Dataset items
[Start of Attachment]
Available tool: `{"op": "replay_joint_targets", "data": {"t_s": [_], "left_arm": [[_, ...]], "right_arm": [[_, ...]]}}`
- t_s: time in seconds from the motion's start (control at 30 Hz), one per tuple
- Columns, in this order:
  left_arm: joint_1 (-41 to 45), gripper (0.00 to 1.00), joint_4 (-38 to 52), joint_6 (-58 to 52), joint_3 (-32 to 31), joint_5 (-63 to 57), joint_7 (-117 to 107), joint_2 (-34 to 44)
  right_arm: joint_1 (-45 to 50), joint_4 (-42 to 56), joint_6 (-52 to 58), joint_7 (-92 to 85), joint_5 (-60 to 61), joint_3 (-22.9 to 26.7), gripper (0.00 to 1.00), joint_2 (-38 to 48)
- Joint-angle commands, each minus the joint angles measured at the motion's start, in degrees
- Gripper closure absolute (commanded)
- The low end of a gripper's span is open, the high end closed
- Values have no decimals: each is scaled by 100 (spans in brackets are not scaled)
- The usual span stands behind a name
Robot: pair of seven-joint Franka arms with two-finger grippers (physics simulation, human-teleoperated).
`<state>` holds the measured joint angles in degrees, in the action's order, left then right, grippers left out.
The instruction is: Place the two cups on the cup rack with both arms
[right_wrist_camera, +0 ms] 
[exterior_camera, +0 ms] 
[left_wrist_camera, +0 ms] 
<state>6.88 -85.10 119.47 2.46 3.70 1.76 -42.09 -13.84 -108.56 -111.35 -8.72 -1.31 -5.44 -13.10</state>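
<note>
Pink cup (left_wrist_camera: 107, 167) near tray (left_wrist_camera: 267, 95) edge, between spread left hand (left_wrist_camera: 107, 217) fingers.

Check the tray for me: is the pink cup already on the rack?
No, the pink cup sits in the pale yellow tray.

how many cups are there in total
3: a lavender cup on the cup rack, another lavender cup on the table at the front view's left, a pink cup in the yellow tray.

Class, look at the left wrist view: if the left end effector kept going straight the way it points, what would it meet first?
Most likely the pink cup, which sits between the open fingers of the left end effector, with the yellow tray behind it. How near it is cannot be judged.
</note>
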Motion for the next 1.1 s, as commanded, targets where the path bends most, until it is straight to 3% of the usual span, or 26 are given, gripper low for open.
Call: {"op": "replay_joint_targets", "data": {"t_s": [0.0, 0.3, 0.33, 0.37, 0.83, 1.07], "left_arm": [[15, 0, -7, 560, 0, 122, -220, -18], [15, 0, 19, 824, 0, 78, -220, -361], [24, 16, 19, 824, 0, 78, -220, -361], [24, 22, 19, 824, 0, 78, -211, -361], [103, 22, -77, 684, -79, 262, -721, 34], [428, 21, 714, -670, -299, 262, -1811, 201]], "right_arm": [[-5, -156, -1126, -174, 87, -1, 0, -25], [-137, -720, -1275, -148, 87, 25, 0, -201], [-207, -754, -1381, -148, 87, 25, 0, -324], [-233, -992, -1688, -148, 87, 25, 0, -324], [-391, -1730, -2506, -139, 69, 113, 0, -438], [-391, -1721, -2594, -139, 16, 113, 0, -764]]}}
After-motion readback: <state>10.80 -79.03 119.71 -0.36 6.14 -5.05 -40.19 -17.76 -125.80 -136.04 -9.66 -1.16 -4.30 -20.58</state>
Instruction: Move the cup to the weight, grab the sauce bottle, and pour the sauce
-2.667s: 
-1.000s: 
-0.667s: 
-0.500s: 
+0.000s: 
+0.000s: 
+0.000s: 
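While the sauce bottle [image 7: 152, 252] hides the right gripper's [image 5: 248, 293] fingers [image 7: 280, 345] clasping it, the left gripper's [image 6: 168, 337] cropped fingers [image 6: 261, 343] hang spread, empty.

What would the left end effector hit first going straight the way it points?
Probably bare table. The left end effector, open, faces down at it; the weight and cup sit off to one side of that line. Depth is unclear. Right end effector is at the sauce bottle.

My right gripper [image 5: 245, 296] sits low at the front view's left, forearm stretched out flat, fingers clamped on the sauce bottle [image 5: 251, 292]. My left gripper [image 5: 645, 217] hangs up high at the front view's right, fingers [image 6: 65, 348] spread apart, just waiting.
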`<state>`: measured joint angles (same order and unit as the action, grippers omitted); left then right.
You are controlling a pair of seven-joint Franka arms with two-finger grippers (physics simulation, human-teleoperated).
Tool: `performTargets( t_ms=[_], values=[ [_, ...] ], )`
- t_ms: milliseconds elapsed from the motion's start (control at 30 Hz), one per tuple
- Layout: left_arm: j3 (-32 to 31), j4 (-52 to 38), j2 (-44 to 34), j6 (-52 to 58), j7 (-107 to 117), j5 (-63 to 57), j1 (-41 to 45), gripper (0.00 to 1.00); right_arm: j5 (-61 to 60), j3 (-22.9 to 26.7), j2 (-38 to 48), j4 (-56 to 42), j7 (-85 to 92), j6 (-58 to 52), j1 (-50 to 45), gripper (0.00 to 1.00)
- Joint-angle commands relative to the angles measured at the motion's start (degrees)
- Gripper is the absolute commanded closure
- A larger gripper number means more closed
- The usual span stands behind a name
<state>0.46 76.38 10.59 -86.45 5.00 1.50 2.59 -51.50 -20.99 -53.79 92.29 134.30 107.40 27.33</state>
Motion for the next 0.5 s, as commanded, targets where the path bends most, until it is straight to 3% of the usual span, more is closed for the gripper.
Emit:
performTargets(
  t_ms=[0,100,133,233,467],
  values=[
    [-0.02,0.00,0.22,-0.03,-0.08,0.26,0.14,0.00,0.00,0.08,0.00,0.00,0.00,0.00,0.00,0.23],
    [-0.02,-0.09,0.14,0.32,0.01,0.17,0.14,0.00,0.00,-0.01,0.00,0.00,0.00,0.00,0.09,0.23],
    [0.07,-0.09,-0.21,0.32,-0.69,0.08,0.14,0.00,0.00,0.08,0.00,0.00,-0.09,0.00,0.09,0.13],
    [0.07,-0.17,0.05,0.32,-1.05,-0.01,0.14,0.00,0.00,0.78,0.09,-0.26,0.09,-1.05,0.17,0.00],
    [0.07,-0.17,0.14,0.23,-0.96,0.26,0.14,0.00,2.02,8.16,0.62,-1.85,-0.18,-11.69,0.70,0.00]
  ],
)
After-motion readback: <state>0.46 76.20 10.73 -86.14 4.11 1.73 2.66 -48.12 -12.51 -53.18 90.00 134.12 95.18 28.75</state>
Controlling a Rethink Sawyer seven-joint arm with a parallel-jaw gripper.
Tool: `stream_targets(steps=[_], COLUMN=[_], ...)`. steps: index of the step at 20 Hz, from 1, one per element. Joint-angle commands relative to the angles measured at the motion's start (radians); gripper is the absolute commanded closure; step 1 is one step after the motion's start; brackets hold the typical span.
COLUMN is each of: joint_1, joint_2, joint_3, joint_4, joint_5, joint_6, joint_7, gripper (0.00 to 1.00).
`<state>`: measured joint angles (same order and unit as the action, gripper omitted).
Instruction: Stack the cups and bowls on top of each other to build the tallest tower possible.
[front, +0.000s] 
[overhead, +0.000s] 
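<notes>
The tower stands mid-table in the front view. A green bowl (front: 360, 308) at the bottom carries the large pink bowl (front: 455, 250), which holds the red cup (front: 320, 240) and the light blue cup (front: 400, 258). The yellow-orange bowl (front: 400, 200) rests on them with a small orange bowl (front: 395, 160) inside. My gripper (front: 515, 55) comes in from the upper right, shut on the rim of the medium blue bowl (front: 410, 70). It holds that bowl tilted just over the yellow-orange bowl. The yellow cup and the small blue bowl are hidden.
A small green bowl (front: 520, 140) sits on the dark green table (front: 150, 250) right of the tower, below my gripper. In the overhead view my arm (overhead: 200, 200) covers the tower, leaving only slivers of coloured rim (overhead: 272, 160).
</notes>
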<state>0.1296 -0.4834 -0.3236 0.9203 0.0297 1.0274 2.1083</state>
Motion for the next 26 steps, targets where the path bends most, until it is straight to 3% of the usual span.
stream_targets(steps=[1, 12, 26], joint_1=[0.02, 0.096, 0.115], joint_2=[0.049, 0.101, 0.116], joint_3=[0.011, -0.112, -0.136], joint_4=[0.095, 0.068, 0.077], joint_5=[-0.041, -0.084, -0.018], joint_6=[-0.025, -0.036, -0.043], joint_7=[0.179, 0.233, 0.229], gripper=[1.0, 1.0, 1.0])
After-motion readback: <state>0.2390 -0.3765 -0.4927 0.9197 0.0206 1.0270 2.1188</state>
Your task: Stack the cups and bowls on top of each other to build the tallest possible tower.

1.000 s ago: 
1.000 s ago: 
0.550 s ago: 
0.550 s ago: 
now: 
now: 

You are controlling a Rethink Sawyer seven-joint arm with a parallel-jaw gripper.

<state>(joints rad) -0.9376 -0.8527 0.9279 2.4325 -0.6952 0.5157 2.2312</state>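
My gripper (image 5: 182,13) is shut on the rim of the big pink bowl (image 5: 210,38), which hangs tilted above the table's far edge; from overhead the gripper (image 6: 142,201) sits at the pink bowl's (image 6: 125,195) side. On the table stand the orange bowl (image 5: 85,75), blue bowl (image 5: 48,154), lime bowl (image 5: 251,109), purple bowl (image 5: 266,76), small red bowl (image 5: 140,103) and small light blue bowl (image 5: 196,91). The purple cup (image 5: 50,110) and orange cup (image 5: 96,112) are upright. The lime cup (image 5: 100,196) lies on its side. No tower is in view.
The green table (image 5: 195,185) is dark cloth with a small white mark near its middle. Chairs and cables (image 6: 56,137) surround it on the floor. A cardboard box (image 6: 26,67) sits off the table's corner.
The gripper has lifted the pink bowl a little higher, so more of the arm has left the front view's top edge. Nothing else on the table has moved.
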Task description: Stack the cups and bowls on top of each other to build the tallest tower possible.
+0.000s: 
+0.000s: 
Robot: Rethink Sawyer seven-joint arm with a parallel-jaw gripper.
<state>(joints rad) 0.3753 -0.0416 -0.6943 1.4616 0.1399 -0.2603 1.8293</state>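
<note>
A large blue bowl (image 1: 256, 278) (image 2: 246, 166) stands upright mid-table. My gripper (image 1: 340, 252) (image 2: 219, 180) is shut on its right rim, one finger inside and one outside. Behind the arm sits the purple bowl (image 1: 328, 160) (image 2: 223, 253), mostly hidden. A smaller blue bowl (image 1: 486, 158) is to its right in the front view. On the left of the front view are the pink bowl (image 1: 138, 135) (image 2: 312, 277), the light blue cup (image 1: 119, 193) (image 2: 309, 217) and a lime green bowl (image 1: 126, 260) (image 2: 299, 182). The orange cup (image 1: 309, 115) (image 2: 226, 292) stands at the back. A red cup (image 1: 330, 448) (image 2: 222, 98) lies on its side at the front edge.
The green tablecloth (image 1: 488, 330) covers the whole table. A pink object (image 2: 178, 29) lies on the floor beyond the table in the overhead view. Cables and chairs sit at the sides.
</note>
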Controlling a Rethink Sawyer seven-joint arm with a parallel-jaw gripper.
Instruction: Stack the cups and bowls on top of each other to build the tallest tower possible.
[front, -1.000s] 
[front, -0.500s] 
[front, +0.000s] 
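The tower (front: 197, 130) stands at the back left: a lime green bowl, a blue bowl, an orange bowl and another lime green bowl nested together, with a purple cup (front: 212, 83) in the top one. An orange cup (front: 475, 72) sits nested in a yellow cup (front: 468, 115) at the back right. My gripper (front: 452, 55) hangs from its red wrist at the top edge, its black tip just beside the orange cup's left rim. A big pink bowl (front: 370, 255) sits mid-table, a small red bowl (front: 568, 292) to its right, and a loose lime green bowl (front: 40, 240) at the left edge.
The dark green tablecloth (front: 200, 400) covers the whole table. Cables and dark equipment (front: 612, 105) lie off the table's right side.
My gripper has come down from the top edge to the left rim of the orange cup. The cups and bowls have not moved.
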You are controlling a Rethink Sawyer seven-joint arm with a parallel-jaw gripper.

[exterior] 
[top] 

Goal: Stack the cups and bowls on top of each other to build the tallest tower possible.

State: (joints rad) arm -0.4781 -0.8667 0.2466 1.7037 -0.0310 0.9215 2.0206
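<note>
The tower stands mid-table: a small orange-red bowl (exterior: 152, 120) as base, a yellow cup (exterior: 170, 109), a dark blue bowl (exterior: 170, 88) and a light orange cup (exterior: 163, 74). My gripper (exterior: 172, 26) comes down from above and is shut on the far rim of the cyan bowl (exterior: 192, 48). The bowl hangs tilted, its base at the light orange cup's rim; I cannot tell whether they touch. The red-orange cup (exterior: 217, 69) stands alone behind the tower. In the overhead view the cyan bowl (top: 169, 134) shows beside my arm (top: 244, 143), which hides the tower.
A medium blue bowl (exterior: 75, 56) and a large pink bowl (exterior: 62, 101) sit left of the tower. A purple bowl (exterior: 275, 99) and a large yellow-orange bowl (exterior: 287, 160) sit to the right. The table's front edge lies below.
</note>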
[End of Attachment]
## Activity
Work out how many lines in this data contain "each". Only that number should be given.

## Worked solution
8